To put a device into the ACPI power state Dx (where x is a number between 0 and
3 inclusive) the kernel is supposed to (1) enable the power resources required
by the device in this state using their _ON control methods and (2) execute the
_PSx control method defined for the device.  In addition to that, if the device
is going to be put into a low-power state (D1-D3) and is supposed to generate
wakeup signals from that state, the _DSW (or _PSW, replaced with _DSW by ACPI
3.0) control method defined for it has to be executed before _PSx.  Power
resources that are not required by the device in the target power state and are
not required any more by any other device should be disabled (by executing their
_OFF control methods).  If the current power state of the device is D3, it can
only be put into D0 this way.

However, quite often the power states of devices are changed during a
system-wide transition into a sleep state or back into the working state.  ACPI
defines four system sleep states, S1, S2, S3, and S4, and denotes the system
working state as S0.  In general, the target system sleep (or working) state
determines the highest power (lowest number) state the device can be put
into and the kernel is supposed to obtain this information by executing the
device's _SxD control method (where x is a number between 0 and 4 inclusive).
If the device is required to wake up the system from the target sleep state, the
lowest power (highest number) state it can be put into is also determined by the
target state of the system.  The kernel is then supposed to use the device's
_SxW control method to obtain the number of that state.  It also is supposed to
use the device's _PRW control method to learn which power resources need to be
enabled for the device to be able to generate wakeup signals.

1.4. Wakeup Signaling
---------------------

Wakeup signals generated by PCI devices, either as native PCI PMEs, or as
a result of the execution of the _DSW (or _PSW) ACPI control method before
putting the device into a low-power state, have to be caught and handled as
appropriate.  If they are sent while the system is in the working state
(ACPI S0), they should be translated into interrupts so that the kernel can
put the devices generating them into the full-power state and take care of the
events that triggered them.  In turn, if they are sent while the system is
sleeping, they should cause the system's core logic to trigger wakeup.

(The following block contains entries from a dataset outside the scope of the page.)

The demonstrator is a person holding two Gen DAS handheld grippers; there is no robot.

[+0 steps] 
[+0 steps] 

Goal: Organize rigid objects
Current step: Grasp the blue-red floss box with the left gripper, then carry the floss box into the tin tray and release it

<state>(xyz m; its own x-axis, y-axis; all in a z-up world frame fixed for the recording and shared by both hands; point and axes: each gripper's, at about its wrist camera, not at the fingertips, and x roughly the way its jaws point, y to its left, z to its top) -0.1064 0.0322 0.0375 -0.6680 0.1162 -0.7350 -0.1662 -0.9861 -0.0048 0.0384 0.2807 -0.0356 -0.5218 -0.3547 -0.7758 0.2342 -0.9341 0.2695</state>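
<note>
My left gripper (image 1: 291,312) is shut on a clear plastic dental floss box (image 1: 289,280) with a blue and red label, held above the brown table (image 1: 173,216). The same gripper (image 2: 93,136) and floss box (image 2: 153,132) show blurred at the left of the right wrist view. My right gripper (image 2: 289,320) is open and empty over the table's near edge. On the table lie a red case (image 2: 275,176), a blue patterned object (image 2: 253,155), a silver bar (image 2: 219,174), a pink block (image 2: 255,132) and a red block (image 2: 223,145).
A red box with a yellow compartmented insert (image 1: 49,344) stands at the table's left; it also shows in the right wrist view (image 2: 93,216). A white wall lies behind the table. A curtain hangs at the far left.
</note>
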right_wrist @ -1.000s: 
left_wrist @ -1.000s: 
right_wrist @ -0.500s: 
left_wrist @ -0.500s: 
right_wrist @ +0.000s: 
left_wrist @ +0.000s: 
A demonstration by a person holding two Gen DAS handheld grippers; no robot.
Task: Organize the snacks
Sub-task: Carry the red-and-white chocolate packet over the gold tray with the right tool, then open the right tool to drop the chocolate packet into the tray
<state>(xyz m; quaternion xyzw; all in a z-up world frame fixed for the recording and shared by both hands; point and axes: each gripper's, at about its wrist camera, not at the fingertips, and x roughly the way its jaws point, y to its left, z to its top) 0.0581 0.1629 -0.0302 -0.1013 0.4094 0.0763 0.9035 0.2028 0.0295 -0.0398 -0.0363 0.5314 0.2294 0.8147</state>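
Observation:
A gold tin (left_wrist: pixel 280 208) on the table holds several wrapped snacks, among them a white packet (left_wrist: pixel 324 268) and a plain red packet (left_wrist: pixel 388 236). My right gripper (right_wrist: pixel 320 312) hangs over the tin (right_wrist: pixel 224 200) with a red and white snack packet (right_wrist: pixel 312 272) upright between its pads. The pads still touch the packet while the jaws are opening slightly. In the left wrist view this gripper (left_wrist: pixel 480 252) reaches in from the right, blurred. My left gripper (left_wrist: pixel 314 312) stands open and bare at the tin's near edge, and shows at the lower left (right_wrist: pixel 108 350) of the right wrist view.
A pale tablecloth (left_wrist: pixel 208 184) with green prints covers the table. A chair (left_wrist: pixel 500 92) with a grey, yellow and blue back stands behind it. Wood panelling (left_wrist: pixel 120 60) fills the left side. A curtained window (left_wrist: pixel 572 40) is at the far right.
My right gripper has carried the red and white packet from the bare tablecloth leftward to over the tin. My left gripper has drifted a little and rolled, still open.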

On ACPI-based systems wakeup signals sent by conventional PCI devices are
converted into ACPI General-Purpose Events (GPEs) which are hardware signals
from the system core logic generated in response to various events that need to
be acted upon.  Every GPE is associated with one or more sources of potentially
interesting events.  In particular, a GPE may be associated with a PCI device
capable of signaling wakeup.  The information on the connections between GPEs
and event sources is recorded in the system's ACPI BIOS from where it can be
read by the kernel.

If a PCI device known to the system's ACPI BIOS signals wakeup, the GPE
associated with it (if there is one) is triggered.  The GPEs associated with PCI
bridges may also be triggered in response to a wakeup signal from one of the
devices below the bridge (this also is the case for root bridges) and, for
example, native PCI PMEs from devices unknown to the system's ACPI BIOS may be
handled this way.

A GPE may be triggered when the system is sleeping (i.e. when it is in one of
the ACPI S1-S4 states), in which case system wakeup is started by its core logic
(the device that was the source of the signal causing the system wakeup to occur
may be identified later).  The GPEs used in such situations are referred to as
wakeup GPEs.

Usually, however, GPEs are also triggered when the system is in the working
state (ACPI S0) and in that case the system's core logic generates a System
Control Interrupt (SCI) to notify the kernel of the event.  Then, the SCI
handler identifies the GPE that caused the interrupt to be generated which,
in turn, allows the kernel to identify the source of the event (that may be
a PCI device signaling wakeup).  The GPEs used for notifying the kernel of
events occurring while the system is in the working state are referred to as
runtime GPEs.

Unfortunately, there is no standard way of handling wakeup signals sent by
conventional PCI devices on systems that are not ACPI-based, but there is one
for PCI Express devices.  Namely, the PCI Express Base Specification introduced
a native mechanism for converting native PCI PMEs into interrupts generated by
root ports.  For conventional PCI devices native PMEs are out-of-band, so they
are routed separately and they need not pass through bridges (in principle they
may be routed directly to the system's core logic), but for PCI Express devices
they are in-band messages that have to pass through the PCI Express hierarchy,
including the root port on the path from the device to the Root Complex.  Thus
it was possible to introduce a mechanism by which a root port generates an
interrupt whenever it receives a PME message from one of the devices below it.
The PCI Express Requester ID of the device that sent the PME message is then
recorded in one of the root port's configuration registers from where it may be
read by the interrupt handler allowing the device to be identified.  [PME
messages sent by PCI Express endpoints integrated with the Root Complex don't
pass through root ports, but instead they cause a Root Complex Event Collector
(if there is one) to generate interrupts.]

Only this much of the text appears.